+++ Collected data

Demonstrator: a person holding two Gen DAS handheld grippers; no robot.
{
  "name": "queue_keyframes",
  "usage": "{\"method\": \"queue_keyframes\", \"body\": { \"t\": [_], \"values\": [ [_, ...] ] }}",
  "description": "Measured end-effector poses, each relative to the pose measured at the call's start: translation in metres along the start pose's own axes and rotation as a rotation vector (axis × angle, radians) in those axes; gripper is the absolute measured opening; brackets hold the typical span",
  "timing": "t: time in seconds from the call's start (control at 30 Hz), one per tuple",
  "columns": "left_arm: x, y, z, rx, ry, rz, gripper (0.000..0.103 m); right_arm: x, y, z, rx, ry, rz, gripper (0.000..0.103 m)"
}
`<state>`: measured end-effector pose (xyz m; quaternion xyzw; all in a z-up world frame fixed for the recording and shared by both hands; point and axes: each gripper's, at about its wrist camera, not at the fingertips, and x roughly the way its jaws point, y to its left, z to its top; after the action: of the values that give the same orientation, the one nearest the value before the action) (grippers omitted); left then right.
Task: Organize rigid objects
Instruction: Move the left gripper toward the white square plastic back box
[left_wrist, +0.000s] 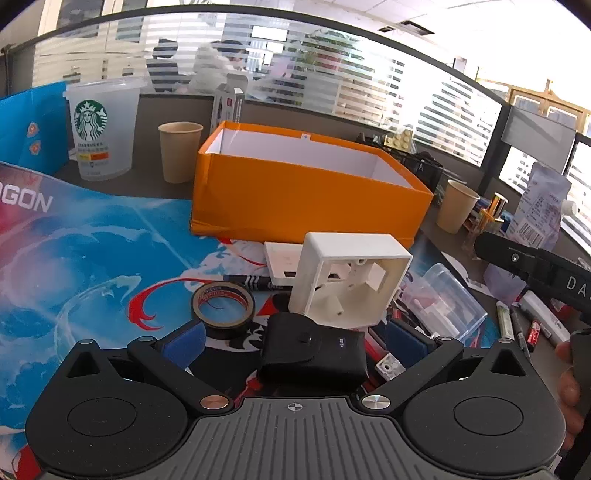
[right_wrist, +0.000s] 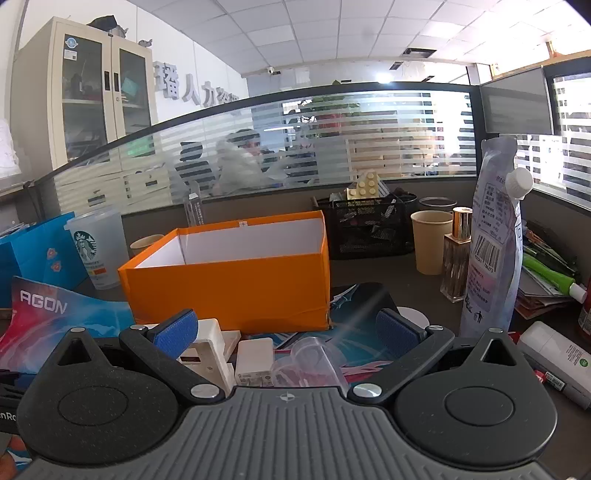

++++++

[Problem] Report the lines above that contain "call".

[Answer area]
  "description": "Measured end-effector poses, each relative to the pose measured at the call's start: translation in metres along the start pose's own axes and rotation as a rotation vector (axis × angle, radians) in those axes; gripper is the absolute measured opening; brackets hold the typical span",
  "timing": "t: time in seconds from the call's start (control at 30 Hz), one per tuple",

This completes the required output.